Rhadinorhynchoides

Scientific classification
- Kingdom: Animalia
- Phylum: Acanthocephala
- Class: Palaeacanthocephala
- Order: Echinorhynchida
- Family: Cavisomidae
- Genus: Rhadinorhynchoides Fukui and Morisita, 1937
- Species: R. miyagawai
- Binomial name: Rhadinorhynchoides miyagawai Fukui and Morisita, 1937

= Rhadinorhynchoides =

- Genus: Rhadinorhynchoides
- Species: miyagawai
- Authority: Fukui and Morisita, 1937
- Parent authority: Fukui and Morisita, 1937

Genus of parasitic worms

Rhadinorhynchoides is a monotypic genus of acanthocephalans (thorny-headed or spiny-headed parasitic worms) containing a single species, Rhadinorhynchoides miyagawai, that infests animals.

==Taxonomy==
The species was described by Fukui and Morisita, 1937. The National Center for Biotechnology Information does not indicate that any phylogenetic analysis has been published on Rhadinorhynchoides that would confirm its position as a unique genus in the family Cavisomidae.

==Description==
Rhadinorhynchoides miyagawai consists of a proboscis covered in hooks and a long trunk.
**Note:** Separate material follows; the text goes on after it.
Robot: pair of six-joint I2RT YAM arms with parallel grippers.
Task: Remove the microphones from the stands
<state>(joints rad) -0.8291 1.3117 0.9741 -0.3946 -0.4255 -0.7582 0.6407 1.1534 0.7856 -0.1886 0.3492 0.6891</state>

The genus can be defined by the following characteristics: testes located away from the posterior extremity, a cylindrical proboscis with a ganglion near its middle, a proboscis receptacle with cement glands positioned at the same level, and lemnisci that are equal to or shorter than the length of the proboscis receptacle.

==Distribution==
The distribution of Rhadinorhynchoides miyagawai is determined by that of its hosts.

==Hosts==

Life cycle of Acanthocephala.

The life cycle of an acanthocephalan consists of three stages beginning when an infective acanthor (development of an egg) is released from the intestines of the definitive host and then ingested by an arthropod, the intermediate host. Although the intermediate hosts of Rhadinorhynchoides are arthropods. When the acanthor molts, the second stage called the acanthella begins. This stage involves penetrating the wall of the mesenteron or the intestine of the intermediate host and growing. The final stage is the infective cystacanth which is the larval or juvenile state of an Acanthocephalan, differing from the adult only in size and stage of sexual development. The cystacanths within the intermediate hosts are consumed by the definitive host, usually attaching to the walls of the intestines, and as adults they reproduce sexually in the intestines. The acanthor is passed in the feces of the definitive host and the cycle repeats. There may be paratenic hosts (hosts where parasites infest but do not undergo larval development or sexual reproduction) for Rhadinorhynchoides.

Rhadinorhynchoides miyagawai parasitizes freshwater fishes. There are no reported cases of Rhadinorhynchoides miyagawai infesting humans in the English language medical literature.